The separate part of the exhibit displays marine organisms named after mythological creatures, gods, and heroes. Sculptures and sophisticated technologies used in this educative and entertaining section allow visitors to see mythic characters and learn what they and marine inhabitants bearing their names have in common. A fascinating dance of jellyfish concludes the exhibit.  

Aquatic Regions of the World

The Tropical Rain Forest exhibit creates an impression of being in the equatorial forest with its moist air, specific sounds, and a waterfall. Visitors can admire liana-entwined trees surrounded by various epiphytes and colourful orchids at close range and have an opportunity to observe Amazonian fishes along with tropical forest amphibians, reptiles, arthropods and insects living here. The exhibit shows amazing beauty, peculiarities and biodiversity of different layers of the tropical rain forest.

The Tropical Seas exhibit enables visitors to closely view tropical marine life and shows wonderful sceneries of coral reefs as well as various species and shapes of corals.

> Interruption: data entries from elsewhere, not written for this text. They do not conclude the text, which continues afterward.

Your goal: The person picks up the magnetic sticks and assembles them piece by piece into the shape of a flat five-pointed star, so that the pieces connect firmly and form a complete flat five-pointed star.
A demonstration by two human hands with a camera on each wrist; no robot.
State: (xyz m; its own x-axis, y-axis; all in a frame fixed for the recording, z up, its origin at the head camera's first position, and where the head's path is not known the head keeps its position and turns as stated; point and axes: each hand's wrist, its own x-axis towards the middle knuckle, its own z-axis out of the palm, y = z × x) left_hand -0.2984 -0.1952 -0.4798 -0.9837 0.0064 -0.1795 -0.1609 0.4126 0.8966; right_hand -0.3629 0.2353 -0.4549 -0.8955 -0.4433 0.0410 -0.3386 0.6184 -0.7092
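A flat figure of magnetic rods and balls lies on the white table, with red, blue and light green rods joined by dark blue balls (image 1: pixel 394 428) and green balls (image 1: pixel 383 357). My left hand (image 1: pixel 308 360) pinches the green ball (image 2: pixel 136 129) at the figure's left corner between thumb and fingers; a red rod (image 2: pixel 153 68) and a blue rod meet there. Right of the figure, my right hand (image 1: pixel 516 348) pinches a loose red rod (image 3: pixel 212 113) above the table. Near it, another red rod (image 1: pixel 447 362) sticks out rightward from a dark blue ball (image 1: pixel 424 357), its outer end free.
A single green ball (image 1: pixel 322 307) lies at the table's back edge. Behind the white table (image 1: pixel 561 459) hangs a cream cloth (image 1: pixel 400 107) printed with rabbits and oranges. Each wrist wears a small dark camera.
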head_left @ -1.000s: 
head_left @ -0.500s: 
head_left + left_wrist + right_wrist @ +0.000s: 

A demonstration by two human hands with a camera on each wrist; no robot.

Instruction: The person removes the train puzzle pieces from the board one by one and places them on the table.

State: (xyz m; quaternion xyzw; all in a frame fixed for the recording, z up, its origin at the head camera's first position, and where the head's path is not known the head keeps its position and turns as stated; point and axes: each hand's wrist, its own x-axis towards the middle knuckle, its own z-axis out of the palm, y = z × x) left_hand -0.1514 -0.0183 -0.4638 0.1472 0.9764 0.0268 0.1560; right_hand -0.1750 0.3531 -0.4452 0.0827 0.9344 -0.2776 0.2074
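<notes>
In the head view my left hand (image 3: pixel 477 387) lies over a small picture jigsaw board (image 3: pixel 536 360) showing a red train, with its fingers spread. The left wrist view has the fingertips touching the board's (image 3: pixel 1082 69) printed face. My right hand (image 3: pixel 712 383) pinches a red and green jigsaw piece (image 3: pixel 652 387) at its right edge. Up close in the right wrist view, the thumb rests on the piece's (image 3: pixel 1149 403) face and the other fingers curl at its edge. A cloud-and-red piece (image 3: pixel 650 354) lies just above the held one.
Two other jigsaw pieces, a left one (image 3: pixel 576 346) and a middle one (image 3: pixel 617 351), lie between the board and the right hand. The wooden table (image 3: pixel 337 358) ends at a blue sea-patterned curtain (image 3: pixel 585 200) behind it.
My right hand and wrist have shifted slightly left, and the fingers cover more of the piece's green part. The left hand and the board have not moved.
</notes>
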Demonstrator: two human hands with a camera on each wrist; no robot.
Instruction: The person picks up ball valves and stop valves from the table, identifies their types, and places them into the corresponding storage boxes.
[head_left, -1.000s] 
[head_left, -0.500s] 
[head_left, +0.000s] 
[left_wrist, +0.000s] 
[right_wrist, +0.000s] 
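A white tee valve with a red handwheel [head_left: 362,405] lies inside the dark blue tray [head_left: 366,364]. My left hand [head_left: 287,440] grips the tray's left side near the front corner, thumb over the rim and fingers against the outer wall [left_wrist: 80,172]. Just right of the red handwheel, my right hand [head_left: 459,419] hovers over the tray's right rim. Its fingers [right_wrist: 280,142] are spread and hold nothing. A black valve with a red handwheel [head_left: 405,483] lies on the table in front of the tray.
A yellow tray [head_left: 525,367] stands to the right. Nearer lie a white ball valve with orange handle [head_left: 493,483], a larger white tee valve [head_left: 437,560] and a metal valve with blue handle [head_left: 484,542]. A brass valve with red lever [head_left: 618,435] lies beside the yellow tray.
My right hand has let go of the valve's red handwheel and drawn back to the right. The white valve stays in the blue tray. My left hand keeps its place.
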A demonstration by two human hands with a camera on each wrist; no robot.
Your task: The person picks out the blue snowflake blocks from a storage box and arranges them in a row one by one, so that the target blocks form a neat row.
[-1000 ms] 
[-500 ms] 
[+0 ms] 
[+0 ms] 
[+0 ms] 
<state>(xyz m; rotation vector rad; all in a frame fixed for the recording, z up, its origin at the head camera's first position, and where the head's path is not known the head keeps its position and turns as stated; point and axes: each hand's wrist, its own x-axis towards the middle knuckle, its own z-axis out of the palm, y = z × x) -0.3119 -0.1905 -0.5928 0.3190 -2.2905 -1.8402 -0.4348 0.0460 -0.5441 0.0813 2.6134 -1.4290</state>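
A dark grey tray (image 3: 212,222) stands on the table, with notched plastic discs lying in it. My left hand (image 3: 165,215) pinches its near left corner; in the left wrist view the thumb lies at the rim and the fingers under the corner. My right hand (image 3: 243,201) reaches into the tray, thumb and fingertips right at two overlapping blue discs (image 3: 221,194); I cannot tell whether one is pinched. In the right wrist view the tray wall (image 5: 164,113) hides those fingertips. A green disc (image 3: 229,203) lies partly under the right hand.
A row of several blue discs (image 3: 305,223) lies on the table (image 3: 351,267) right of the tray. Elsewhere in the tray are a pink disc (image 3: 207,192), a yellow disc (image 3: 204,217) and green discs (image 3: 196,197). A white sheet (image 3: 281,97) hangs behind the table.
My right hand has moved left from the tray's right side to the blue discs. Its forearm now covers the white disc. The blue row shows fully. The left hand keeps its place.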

The transparent tunnel with a moving walkway leads visitors through a huge tank hosting colourful coral fishes, predatory moray eels, and other dwellers of this fascinating and mysterious world of coral reefs.

Thematic films will help guests to learn a lot about the structure and diversity of reefs and to get familiar with the lifestyle and reproduction of coral polyps that are great architects of the ocean.

The Ocean Abyss exhibit is placed in one of the Aquarium’s largest tank containing some 3,000 tons of water held up by the 36-cm thick acrylic glass. The exhibit creates a peaceful atmosphere of calm ocean depths with slowly moving fishes of different shapes and colours.

Majestic sharks, rays, and pelagic schooling fish can be seen through the glass here. The sense of immersion is deepened when a visitor gets into a transparent acrylic capsule “soaring” in the water and watches huge fishes -  wanderers of the open ocean - drifting at arm’s length.